Amazon CloudWatch Event Bus

  • 他のAWSアカウントへのCloudWatch Eventsの送信を許可する
  • 組織内/組織間で一元的なCloudWatch Eventsの管理を可能にする
  • 受信側のAWSアカウントは登録したAWSアカウント、またはすべてのAWSアカウントからのイベント受信を許可することができる
  • 考慮すべきポイント
  • イベントのチェインはサポートされない(例: アカウントA→アカウントB→アカウントC)
  • 送信側はCloudWatch Eventsの料金がかかるが、受信側には料金はかからない
  • ルールは特定のAWSアカウントをスコープ設定することができる

Amazon EC2 Systems Manager(AWS Systems Manager)

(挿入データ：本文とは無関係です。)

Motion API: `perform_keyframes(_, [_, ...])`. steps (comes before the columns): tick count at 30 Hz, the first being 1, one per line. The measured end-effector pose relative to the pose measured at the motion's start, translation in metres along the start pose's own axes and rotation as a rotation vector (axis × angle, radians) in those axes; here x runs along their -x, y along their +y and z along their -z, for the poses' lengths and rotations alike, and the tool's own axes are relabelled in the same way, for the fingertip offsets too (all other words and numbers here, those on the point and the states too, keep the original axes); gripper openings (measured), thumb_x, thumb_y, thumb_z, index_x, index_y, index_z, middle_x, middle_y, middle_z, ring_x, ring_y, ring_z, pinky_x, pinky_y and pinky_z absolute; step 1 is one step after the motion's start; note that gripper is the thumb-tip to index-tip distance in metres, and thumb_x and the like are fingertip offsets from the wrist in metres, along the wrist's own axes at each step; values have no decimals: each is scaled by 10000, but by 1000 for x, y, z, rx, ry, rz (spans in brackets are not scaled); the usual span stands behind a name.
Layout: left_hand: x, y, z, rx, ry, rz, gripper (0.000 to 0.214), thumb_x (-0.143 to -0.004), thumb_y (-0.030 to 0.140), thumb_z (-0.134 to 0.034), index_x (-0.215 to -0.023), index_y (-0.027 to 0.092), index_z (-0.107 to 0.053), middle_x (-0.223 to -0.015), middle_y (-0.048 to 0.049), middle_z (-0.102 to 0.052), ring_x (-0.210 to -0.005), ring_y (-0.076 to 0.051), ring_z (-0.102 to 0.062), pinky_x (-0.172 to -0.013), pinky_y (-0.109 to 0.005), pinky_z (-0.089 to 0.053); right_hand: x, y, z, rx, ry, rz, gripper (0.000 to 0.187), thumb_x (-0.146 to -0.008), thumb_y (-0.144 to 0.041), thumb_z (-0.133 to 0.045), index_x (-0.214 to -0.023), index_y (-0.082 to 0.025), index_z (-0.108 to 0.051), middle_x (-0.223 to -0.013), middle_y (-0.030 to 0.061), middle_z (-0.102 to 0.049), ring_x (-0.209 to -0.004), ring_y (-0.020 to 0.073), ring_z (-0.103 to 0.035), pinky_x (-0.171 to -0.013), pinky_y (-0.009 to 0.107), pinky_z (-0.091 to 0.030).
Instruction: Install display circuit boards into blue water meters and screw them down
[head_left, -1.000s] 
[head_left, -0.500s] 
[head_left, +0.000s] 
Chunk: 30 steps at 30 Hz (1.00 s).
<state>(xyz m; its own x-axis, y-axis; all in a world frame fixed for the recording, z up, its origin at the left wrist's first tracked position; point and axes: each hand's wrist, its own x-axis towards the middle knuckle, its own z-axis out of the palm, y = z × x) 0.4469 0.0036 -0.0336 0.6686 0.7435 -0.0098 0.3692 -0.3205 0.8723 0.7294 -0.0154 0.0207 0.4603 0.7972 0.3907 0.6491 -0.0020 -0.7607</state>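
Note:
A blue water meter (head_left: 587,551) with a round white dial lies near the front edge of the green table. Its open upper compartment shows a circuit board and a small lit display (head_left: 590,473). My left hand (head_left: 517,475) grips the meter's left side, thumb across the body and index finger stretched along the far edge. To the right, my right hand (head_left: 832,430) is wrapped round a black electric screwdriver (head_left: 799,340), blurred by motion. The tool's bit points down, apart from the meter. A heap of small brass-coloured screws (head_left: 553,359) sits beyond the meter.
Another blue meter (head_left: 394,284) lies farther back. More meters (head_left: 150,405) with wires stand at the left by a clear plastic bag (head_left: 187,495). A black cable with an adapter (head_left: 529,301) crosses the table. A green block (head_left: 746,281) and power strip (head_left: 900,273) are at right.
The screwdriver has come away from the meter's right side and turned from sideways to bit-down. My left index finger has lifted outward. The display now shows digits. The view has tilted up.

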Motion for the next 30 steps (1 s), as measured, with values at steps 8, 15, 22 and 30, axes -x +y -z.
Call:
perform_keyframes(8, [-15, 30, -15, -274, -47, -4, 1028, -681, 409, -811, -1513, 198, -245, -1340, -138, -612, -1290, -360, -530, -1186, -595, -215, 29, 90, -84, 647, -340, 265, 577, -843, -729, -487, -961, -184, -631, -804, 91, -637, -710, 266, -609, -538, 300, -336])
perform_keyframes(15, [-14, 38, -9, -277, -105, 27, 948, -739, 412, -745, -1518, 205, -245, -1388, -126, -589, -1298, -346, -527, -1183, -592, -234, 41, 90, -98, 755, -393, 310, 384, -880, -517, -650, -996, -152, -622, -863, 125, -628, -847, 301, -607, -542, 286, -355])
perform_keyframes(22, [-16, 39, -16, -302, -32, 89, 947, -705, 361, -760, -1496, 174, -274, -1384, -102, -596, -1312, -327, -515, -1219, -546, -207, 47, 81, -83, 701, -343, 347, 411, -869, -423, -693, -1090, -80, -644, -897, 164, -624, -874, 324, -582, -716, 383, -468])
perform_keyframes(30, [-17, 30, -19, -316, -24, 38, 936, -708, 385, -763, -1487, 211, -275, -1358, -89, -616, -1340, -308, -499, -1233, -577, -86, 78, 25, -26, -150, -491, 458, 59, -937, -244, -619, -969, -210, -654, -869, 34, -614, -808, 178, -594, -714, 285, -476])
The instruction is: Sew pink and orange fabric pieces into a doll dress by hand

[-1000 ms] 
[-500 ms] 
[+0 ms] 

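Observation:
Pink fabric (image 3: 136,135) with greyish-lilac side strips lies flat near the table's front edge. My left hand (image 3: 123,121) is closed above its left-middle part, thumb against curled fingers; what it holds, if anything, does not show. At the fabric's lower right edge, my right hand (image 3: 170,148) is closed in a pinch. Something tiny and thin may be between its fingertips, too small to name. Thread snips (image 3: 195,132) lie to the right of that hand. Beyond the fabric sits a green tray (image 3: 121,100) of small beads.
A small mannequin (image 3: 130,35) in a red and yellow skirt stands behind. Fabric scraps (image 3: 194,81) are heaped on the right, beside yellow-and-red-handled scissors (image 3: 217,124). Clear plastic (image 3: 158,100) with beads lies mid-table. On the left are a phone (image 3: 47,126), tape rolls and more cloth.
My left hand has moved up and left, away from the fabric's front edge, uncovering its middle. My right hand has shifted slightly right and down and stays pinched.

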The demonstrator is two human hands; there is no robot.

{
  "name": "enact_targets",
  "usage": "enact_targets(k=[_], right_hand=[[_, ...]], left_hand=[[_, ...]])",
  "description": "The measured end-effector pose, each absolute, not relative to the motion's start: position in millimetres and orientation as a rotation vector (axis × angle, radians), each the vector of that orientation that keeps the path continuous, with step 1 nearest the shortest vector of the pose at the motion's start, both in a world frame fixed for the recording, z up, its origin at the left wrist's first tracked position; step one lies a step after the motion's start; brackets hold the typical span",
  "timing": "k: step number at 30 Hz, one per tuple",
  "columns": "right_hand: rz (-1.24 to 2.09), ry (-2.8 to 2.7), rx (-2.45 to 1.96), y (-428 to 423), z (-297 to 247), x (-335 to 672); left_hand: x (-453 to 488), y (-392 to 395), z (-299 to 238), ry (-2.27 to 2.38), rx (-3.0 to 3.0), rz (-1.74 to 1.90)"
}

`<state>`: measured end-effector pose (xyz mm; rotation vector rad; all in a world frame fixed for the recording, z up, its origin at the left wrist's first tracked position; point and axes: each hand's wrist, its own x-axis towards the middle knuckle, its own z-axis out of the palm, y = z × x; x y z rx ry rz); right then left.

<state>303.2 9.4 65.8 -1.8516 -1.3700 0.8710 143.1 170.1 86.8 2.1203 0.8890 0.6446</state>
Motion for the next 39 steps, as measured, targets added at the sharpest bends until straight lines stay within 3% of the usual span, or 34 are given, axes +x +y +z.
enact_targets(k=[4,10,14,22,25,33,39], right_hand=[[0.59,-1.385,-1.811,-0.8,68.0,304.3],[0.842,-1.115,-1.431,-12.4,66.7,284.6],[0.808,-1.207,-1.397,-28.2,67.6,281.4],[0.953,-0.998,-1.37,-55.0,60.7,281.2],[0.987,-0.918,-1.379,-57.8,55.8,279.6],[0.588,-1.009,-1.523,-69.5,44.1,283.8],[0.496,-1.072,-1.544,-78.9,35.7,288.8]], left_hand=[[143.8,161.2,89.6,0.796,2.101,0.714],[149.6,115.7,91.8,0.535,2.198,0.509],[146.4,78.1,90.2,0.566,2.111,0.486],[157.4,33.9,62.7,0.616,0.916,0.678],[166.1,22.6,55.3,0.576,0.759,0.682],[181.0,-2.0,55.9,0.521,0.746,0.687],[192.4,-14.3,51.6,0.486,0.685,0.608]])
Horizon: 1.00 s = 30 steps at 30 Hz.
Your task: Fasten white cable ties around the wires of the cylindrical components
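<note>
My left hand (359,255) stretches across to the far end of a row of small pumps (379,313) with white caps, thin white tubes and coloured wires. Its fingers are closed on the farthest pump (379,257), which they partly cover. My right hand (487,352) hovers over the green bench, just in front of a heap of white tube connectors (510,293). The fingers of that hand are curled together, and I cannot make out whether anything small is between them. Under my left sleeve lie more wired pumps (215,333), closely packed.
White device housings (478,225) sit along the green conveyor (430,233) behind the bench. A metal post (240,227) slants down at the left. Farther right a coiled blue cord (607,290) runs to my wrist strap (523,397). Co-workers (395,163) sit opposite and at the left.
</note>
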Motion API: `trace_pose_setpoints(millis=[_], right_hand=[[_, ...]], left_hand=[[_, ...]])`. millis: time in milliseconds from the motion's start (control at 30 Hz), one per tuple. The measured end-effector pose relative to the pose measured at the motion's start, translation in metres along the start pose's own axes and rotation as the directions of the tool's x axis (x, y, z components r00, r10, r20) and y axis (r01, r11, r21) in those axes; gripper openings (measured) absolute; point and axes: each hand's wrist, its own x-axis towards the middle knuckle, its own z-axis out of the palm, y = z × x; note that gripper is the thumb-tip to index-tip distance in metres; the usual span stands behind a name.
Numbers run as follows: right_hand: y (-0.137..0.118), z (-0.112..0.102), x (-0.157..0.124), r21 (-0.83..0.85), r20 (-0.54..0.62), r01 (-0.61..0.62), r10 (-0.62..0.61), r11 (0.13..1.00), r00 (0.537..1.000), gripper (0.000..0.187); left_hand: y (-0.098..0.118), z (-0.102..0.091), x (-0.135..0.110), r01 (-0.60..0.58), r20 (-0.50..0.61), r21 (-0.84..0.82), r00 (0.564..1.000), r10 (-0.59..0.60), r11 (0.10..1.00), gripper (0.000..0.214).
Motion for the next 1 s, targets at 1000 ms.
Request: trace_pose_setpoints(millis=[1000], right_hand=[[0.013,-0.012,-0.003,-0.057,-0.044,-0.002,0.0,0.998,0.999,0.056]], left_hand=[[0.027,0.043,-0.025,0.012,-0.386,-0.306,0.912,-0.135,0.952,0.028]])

  • Amazon EC2とオンプレミスシステムの設定と管理を簡素化する
  • 使いやすいオートメーション機能
  • 可視性とコントロールを向上させる
  • ソフトウェアコンプライアンスの維持
  • コストを削減
  • 安全なロールベースの管理
  • さまざまなオペレーティングシステムをサポート
  • Microsoft Windows: Windows Server 2003以降
  • Linux: Amazon Linux、RHEL、SUSE、Ubuntu

Amazon EC2 Systems Manager(AWS Systems Manager)の7つの要素

  • Run Command
  • ステートマネージャー
  • インベントリ
  • メンテナンスウィンドウ
  • パッチマネージャー
  • オートメーション
  • パラメーターストア

一般的なユースケース

  • 一貫した設定を維持する
  • ステートマネージャを使用してインスタンスとソフトウェアの必要な設定を指定し、自動的に維持することができる
  • セキュリティとインシデント分析を実行
  • インベントリはAWS Configと統合され、時間の経過とともにインベントリの変更履歴を提供する
  • OSとアプリケ−ション構成の管理を容易に
  • Run Commandを使用するとOSやアプリケーションの設定変更も可能であり、すべてのPowerShellとLinuxのコマンドをサポートする
  • 機密情報へのアクセス制御
  • パスワードなど特定のパラメータへのアクセスを制御するだけでなく、それらのパラメータに対して誰がどのような操作を実行できるか設定できる

自動化の概要

  • 環境の変化に自動的に対応する
  • AWS Custom Config Rules
  • Amazon CloudWatch Events
  • 大規模なフリートの管理の自動化
  • Amazon EC2 Systems Manager(AWS Systems Manager)

サマリー

今日取り上げたこと

  • 予防的制御の範囲を検討
  • リージョン/グローバルレベルでのAWS WAFの導入
  • 最小権限のIAM管理ポリシーの作成
  • 検知制御を利用する方法を検討
  • VPC Flow Logsのモニタリングおよび通知ログ
  • ブラックリストに登録されたソフトウェアパッケージを検索するための設定ルール
  • 自動化の利点を探る
  • AWS Lambda FunctionをトリガーするAmazon CloudWatch Events
  • 大規模なフリートを管理するためのAmazon EC2 Systems Manager(AWS Systems Manager)

一般的なベストプラクティス

  • 設計
  • アウトバウンドのセキュリティグループや特定のルーティングなど、あまり目立たない設定を忘れない
  • 自動化
  • CloudFormationなどのツールを使用することによって、人為的ミスを減らすことができる
  • モニタ
  • 正常なベースラインを確立し、偏差を探す
  • AWS ConfigやCloudWatch Eventsなどのツールを使用してモニタリングを簡素化する

まとめ

長くてごめんなさい。ネットワークACLやVPC Flow Logsなど知ったつもりになっていた機能でも知らないことがあったりと新しい発見がありました。また、新しいサービスや新機能のリリースによってベストプラクティスは今後も変化していくんだろうなという印象を受けました。日々学ぶことを忘れずにキャッチアップせねば。